5-As inscrições referidas na alínea a) do n.º 2 mantêm-se em vigor pelo prazo de um ano, salvo o disposto no n.º 5 do artigo 119.º, e caducam se a ação declarativa não for proposta e registada dentro de 30 dias a contar da notificação da declaração prevista no n.º 4 do mesmo artigo.
6-As inscrições referidas na alínea b) do n.º 2 mantêm-se em vigor pelo prazo do registo de que dependem ou com o qual colidem, salvo se antes caducarem por outra razão.
7-Nos casos previstos no número anterior, a conversão do registo em definitivo determina a conversão oficiosa das inscrições dependentes e a caducidade das inscrições incompatíveis, salvo se outra for a consequência da requalificação do registo dependente ou incompatível.
8-Nos casos previstos no n.º 6, o cancelamento ou a caducidade do registo provisório determina a conversão oficiosa da inscrição incompatível, salvo se outra for a consequência da requalificação desta.
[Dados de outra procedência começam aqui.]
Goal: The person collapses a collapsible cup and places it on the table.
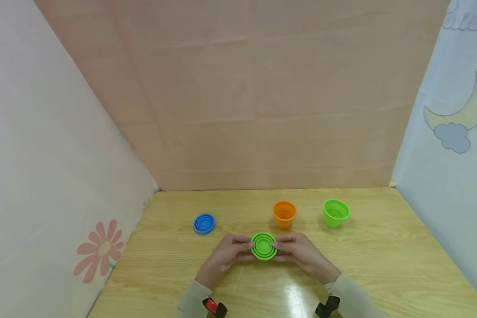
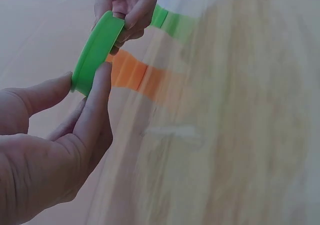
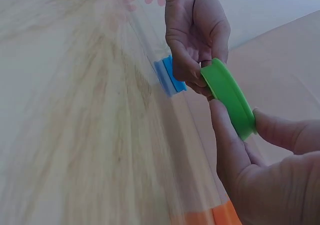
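Between both hands is a flattened green collapsible cup (image 1: 264, 246), its nested rings facing the head camera. My left hand (image 1: 229, 253) pinches its left edge, thumb on the rim and fingers behind. From the other side my right hand (image 1: 300, 252) pinches the right edge in the same way. Both wrist views show the green cup (image 2: 96, 52) edge-on as a thin disc, held off the table. Beyond the hands, an orange collapsible cup (image 1: 284, 214) and a second green cup (image 1: 335, 213) stand expanded. A blue collapsible cup (image 1: 204, 224) lies flattened to the left.
A wood-grain table (image 1: 159, 274) carries everything. Behind it rises a tan backdrop (image 1: 262, 110). A white panel with a flower (image 1: 103, 248) borders the left side, and another with a moon (image 1: 469, 106) borders the right. Dark straps sit around both sleeves.
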### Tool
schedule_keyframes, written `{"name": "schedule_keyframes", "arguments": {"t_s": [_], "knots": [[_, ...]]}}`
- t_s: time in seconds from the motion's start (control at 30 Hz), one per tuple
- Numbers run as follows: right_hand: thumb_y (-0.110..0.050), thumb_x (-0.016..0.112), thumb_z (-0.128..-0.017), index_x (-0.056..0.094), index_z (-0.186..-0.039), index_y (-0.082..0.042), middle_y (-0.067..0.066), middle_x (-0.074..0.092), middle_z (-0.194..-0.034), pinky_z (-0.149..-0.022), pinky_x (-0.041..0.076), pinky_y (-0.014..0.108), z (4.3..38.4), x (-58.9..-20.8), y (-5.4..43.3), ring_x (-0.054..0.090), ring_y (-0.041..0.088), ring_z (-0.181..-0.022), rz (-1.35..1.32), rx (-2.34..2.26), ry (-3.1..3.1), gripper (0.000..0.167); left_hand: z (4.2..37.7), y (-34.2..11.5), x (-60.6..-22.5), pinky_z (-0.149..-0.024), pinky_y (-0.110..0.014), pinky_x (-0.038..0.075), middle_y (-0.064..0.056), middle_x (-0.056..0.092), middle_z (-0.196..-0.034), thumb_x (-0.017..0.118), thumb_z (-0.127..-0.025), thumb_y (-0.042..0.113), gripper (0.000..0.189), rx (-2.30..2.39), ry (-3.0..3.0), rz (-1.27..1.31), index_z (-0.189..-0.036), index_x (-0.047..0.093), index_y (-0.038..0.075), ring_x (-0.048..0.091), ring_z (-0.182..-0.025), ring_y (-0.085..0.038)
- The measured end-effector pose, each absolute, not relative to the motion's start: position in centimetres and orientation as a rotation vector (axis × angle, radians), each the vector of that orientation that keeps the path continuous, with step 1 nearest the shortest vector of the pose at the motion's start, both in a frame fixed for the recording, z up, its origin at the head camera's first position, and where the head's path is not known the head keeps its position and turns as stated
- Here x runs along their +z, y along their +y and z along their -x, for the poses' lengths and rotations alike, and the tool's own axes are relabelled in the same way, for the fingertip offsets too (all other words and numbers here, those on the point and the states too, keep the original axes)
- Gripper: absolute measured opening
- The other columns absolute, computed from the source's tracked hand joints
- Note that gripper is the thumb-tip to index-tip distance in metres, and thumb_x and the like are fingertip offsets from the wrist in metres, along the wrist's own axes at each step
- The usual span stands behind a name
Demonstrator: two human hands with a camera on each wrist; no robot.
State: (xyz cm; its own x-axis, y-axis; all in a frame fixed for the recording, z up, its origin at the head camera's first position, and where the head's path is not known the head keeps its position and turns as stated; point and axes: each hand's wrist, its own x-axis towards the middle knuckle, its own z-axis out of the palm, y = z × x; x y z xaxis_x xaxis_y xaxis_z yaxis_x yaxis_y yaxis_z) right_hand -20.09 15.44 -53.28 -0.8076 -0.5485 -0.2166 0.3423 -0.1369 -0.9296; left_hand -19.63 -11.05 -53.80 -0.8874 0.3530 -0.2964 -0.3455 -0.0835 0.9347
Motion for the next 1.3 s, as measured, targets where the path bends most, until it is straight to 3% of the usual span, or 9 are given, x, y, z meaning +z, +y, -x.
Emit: {"name": "schedule_keyframes", "arguments": {"t_s": [0.37,0.63,0.93,1.3], "knots": [[-0.012,0.064,-0.105,0.050,-0.140,0.021,0.026,0.071,-0.126,-0.096,0.065,0.039,21.6,-53.5,11.2,0.076,0.023,-0.105,0.190,-2.025,1.627,0.050,21.6,-14.7,-53.7,-0.093,-0.040,0.066,-0.014,0.077,-0.117,0.071,-0.101,0.011,0.035,1.995,1.821,0.043,-0.129,0.068,-0.010,0.079,-0.100,-0.021],[-0.008,0.064,-0.104,0.059,-0.133,0.018,0.025,0.072,-0.123,-0.096,0.065,0.040,23.7,-54.1,8.8,0.077,0.022,-0.102,0.139,-2.032,1.681,0.040,23.3,-16.4,-52.8,-0.093,-0.040,0.066,-0.016,0.076,-0.119,0.069,-0.101,0.008,0.035,1.976,1.859,0.065,-0.131,0.066,-0.011,0.079,-0.099,-0.021],[-0.006,0.065,-0.103,0.059,-0.133,0.018,0.033,0.066,-0.131,-0.095,0.066,0.041,25.6,-54.0,6.9,0.077,0.024,-0.101,0.040,-2.020,1.734,0.039,24.8,-17.1,-52.8,-0.091,-0.040,0.067,-0.023,0.074,-0.121,0.064,-0.103,0.004,0.037,1.941,1.957,0.123,-0.135,0.061,-0.015,0.079,-0.095,-0.021],[-0.004,0.065,-0.102,0.066,-0.124,0.015,0.032,0.070,-0.122,-0.091,0.067,0.046,26.4,-53.7,4.7,0.077,0.036,-0.104,0.001,-2.017,1.893,0.029,26.1,-17.4,-52.9,-0.095,-0.044,0.066,-0.028,0.071,-0.123,0.064,-0.103,0.004,0.038,1.909,2.066,0.231,-0.136,0.060,-0.014,0.077,-0.095,-0.022]]}}
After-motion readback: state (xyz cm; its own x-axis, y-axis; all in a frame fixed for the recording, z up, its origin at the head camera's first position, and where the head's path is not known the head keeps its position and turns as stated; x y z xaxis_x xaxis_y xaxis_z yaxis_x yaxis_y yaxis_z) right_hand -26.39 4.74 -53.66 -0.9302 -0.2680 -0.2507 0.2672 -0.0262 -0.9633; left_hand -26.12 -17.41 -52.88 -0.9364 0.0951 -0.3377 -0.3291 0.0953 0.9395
9-Sem prejuízo do disposto no artigo 149.º, as inscrições referidas na alínea d) do n.º 2 mantêm-se em vigor na pendência de recurso hierárquico ou de impugnação judicial ou enquanto estiver a decorrer o prazo para a sua interposição.
10-As inscrições referidas na alínea c) do n.º 1 são convertidas oficiosamente na dependência do registo definitivo da constituição da propriedade horizontal.
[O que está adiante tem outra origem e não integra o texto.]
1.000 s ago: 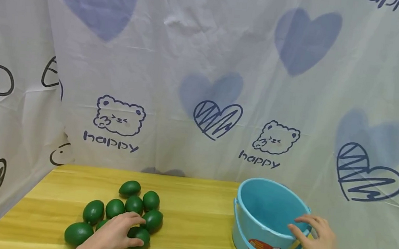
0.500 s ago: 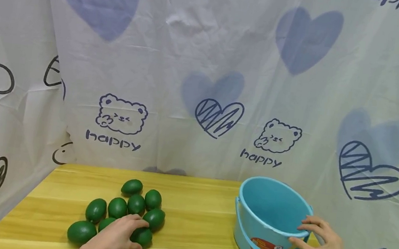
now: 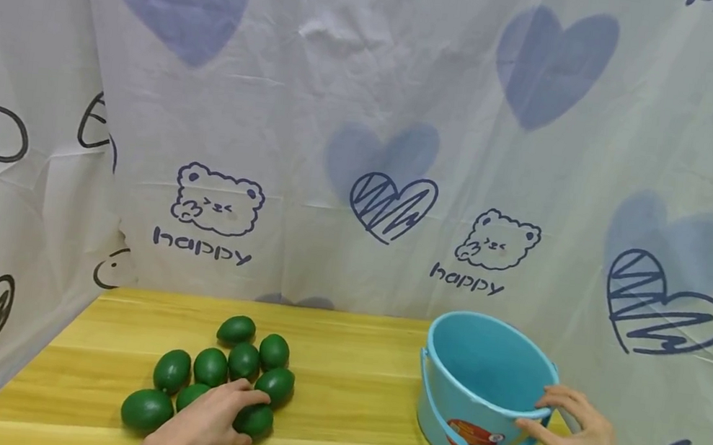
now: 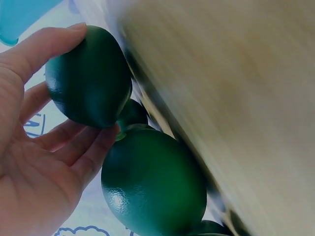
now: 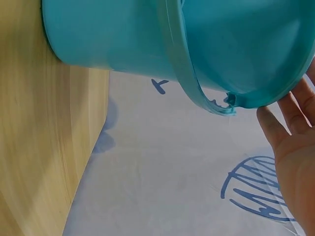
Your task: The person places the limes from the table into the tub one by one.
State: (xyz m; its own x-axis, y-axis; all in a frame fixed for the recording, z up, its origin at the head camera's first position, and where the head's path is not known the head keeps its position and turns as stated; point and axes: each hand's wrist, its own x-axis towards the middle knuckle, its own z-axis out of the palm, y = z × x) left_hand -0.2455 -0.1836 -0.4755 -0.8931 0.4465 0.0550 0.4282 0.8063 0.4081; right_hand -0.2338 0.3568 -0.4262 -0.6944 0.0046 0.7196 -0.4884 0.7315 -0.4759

11-As inscrições referidas nas alíneas a) e j) a n) do n.º 1 não estão sujeitas a qualquer prazo de caducidade.
12-A inscrição referida na alínea p) do n.º 1, se não for também provisória com outro fundamento, mantém-se em vigor pelo prazo de seis anos, renovável por períodos de três anos, a pedido dos interessados, mediante apresentação de documento que comprove a subsistência da razão da provisoriedade emitido com antecedência não superior a 180 dias em relação ao termo daquele prazo. 
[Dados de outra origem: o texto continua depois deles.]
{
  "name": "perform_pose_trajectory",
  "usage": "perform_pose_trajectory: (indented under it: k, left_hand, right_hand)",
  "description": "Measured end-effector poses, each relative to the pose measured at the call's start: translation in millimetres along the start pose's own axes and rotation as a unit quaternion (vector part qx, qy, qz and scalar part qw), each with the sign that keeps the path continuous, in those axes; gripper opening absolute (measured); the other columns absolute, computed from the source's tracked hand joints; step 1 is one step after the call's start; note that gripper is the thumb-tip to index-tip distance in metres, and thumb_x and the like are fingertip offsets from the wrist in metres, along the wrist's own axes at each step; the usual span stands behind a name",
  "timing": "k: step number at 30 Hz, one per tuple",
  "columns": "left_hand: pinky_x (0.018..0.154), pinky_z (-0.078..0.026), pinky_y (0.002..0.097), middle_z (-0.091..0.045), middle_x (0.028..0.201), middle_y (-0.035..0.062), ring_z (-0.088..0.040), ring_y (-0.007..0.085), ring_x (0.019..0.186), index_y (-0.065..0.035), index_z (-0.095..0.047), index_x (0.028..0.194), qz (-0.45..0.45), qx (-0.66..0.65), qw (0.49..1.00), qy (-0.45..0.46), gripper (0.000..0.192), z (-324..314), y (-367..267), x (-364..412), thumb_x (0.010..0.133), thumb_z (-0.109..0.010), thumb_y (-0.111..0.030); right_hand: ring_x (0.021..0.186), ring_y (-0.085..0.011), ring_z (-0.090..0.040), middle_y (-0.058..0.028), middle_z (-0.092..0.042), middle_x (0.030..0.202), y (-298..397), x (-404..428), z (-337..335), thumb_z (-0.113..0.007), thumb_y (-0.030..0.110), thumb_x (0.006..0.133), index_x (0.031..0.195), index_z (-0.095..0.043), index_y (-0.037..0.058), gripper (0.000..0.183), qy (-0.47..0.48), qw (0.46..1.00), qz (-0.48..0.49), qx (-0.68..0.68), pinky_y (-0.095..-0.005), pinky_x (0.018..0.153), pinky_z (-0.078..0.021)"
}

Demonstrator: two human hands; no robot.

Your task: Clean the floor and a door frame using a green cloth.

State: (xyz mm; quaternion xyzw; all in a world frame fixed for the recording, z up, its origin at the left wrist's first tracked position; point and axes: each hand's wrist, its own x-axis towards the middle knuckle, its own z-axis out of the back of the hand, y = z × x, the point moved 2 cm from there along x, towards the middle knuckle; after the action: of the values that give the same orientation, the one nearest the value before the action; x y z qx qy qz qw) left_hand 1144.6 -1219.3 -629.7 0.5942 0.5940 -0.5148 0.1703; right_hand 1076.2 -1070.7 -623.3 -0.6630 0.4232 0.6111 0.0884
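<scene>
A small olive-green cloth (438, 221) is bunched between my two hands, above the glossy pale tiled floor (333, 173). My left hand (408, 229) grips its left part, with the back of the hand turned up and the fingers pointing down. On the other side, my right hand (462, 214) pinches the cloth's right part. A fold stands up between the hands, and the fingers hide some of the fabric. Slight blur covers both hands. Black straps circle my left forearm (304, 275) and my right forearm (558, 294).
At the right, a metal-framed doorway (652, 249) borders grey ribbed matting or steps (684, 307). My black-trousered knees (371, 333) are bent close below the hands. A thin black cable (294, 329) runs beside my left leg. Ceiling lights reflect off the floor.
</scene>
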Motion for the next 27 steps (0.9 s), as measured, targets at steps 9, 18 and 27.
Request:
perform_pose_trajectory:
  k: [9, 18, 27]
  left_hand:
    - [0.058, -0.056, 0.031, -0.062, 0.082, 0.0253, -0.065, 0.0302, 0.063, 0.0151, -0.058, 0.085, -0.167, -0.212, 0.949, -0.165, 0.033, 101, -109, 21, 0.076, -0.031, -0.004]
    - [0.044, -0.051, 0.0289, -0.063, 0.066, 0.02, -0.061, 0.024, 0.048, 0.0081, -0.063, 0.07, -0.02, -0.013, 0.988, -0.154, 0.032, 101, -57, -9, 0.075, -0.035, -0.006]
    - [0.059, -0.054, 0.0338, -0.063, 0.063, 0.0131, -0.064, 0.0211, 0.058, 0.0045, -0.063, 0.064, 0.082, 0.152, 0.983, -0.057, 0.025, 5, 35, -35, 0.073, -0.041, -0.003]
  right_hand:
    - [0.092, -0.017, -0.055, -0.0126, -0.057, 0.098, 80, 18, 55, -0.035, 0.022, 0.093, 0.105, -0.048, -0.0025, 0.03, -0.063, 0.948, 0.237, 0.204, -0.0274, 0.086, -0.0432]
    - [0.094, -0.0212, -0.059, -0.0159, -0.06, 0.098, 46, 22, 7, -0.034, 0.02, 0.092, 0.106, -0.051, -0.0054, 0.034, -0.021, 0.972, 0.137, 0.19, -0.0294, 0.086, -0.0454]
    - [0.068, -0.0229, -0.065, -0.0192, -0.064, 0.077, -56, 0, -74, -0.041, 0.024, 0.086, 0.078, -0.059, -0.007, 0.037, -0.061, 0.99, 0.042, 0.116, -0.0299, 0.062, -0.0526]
[16]Nos termos do art. 413º do Cód. Civil, “à promessa de transmissão ou constituição de direitos reais sobre imóveis, ou móveis sujeitos a registo, podem as partes atribuir eficácia real, mediante declaração expressa e inscrição no registo”-nº1. O nº 2 preceitua que “deve constar de escritura pública a promessa a que as partes atribuam eficácia real; porém, quando a lei não exija essa forma para o contrato prometido, é bastante documento particular com reconhecimento da assinatura da parte que se vincula ou de ambas, consoante se trate de contrato-promessa unilateral ou bilateral”.
[17]Artigo 2.º
Factos sujeitos a registo
1 - Estão sujeitos a registo:
(…)f) A promessa de alienação ou oneração, os pactos de preferência e a disposição testamentária de preferência, se lhes tiver sido atribuída eficácia real, bem como a cessão da posição contratual emergente desses factos;  
[18] Muitas vezes a questão é introduzida em juízo por via de impugnação judicial de despachos do Sr. Conservador do Registo Predial, estando em causa resolver em que termos deve ser efetuado o registo de determinados atos, como aconteceu na hipótese em análise no ac. RG. de 10-11-2014, supra aludido, em que se apreciou o recurso interposto pelo Instituto dos Registos e Notariado, em que o recorrente invoca nas alegações que  a questão “de saber em que termos deve ser efetuado o registo de arresto decretado contra o titular definitivamente inscrito quando com antecedência se tenha efetuado registo provisório de aquisição a favor de sujeito diverso” “é uma questão eminentemente tabular” e que “é de acordo com as regras e princípios tabulares que deve ser decidida”, mais precisamente os princípios da prioridade e do trato sucessivo.